01:43And the war grew beyond measure.
01:45It was supposed to happen quickly.
01:51Now the material battles raged for months over a ridge.
01:56From Tannenberg via Flanders to Verdun.
02:00It's like a saw, wrote Rosa Luxemburg.
02:05Once there, once back.
02:08And the proletariat always bleeds.
02:10Practice and over there, workers' sons.
02:17Thousands every day.
02:19Too much to comprehend.
02:23But that one, he'll make it through, my boy.
02:27He will get through.
02:28By the time she thought that, she no longer had a son.
02:39But under their hands the grenades for this war continued to be produced.
02:44For the death of the other sons.
02:46Month after month.
02:48Year after year.
02:50O Germany, high in honor.
02:52O holy land, the faithful.
02:54The splendor of your glory shines brightly.
02:56In the East and West.
02:57Compliance with the Burkfried.
02:59What is the absolute task of social democracy in this historical direction.

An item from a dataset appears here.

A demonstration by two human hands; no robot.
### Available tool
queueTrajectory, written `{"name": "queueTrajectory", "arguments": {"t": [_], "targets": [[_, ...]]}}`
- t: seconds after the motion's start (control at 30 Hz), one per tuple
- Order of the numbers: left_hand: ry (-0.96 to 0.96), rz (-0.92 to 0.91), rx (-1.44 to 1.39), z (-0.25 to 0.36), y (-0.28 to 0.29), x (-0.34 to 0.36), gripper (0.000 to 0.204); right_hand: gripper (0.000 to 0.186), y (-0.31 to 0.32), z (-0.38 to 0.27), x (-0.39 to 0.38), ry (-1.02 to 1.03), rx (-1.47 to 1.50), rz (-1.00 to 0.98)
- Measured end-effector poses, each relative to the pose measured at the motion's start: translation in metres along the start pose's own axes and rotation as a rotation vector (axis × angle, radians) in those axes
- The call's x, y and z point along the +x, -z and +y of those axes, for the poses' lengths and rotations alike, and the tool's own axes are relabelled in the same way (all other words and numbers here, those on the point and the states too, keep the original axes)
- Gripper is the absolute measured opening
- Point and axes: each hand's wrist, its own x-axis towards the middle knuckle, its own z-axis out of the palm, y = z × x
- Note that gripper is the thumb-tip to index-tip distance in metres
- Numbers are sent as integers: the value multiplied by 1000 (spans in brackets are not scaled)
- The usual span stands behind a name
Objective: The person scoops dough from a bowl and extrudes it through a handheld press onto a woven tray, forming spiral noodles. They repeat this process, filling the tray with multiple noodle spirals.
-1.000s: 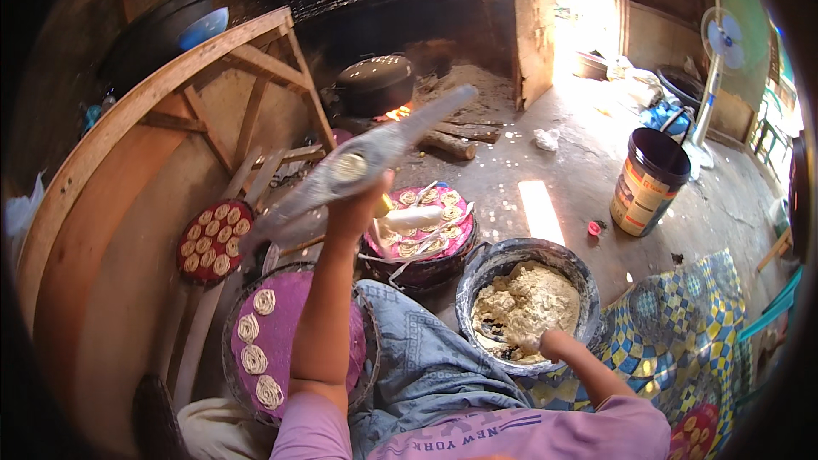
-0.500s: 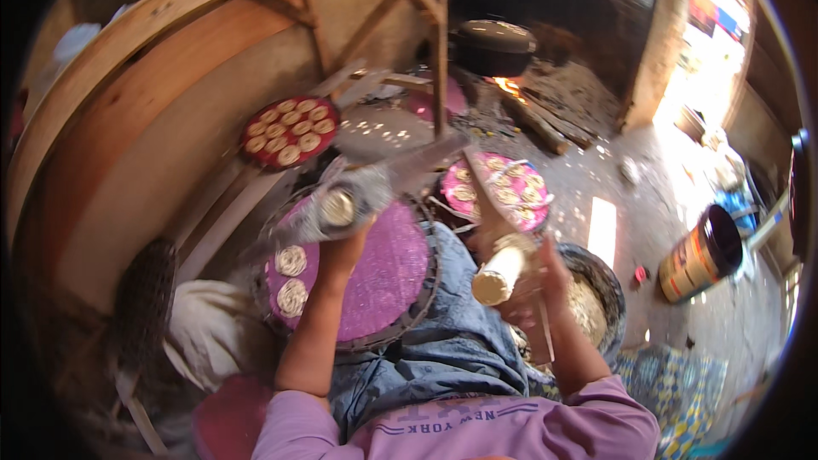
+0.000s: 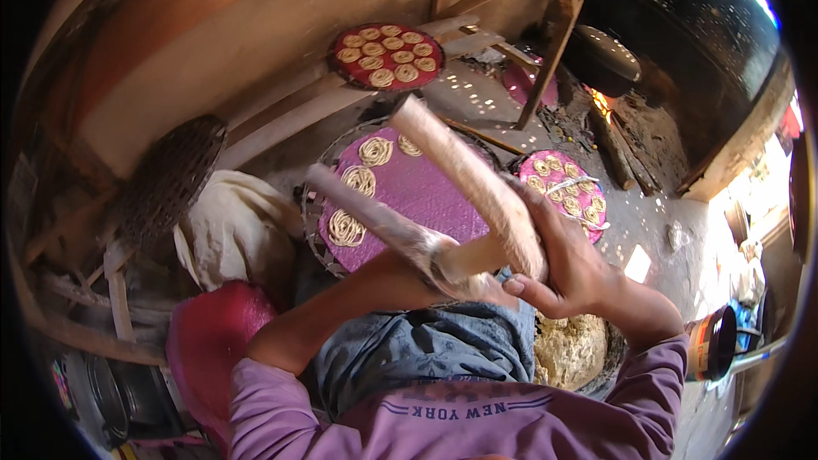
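Observation:
Two bar-like wooden parts of a hand press are in my hands, with a pale wooden cylinder between them. My right hand point(image 3: 571, 264) wraps the end of the upper wooden part point(image 3: 464, 175), its thumb pointing left. The lower wooden part point(image 3: 366, 209) lies over my left hand point(image 3: 417, 277), whose fingers are mostly hidden beneath it. Below the press, a round woven tray covered in purple cloth point(image 3: 426, 192) bears several coils of dough strands point(image 3: 346, 227) along its left and far side. A mass of pale dough point(image 3: 571, 349) sits by my right thigh.
A red-covered tray of dough coils point(image 3: 388, 57) rests on planks at the back. Another pink-covered tray of coils point(image 3: 562, 187) stands on the right. Beyond it, a dark pot point(image 3: 605, 60) stands over a wood fire point(image 3: 601, 104). Left are a dark basket point(image 3: 175, 175) and white cloth point(image 3: 234, 226).
The two press parts, held apart before, are now together, one over the other. My hands have drawn close to each other. The view has swung, shifting the surroundings.

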Motion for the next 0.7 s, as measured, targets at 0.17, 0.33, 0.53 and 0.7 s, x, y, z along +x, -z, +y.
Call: {"name": "queueTrajectory", "arguments": {"t": [0.17, 0.33, 0.53, 0.7], "targets": [[-251, 4, 1, -39, -39, 10, 54, 90, -25, 2, 4, -113, 114, -171], [96, -41, -306, -38, -17, -6, 47, 109, -8, 21, -1, -414, 1141, -406], [-710, 312, -1168, 8, 72, -22, 81, 137, -48, 54, -32, -366, 1601, -922], [-859, 258, -1373, 0, 117, 9, 85, 137, -54, 68, -15, -409, 1719, -894]]}}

03:04I don't know any party anymore.
03:06I only know 19.
03:08...works.
03:09So that the Lord does not turn his face away from our fatherland.
03:14May he bless the weapons.
03:16Go on, come and go faster.
03:19Then your men will come home earlier.
03:22All lies.
03:24But who told them the truth?
03:26Who broke the cycle of endurance and striving?
03:30With blessed weapons and approved war credits, the war grew beyond measure.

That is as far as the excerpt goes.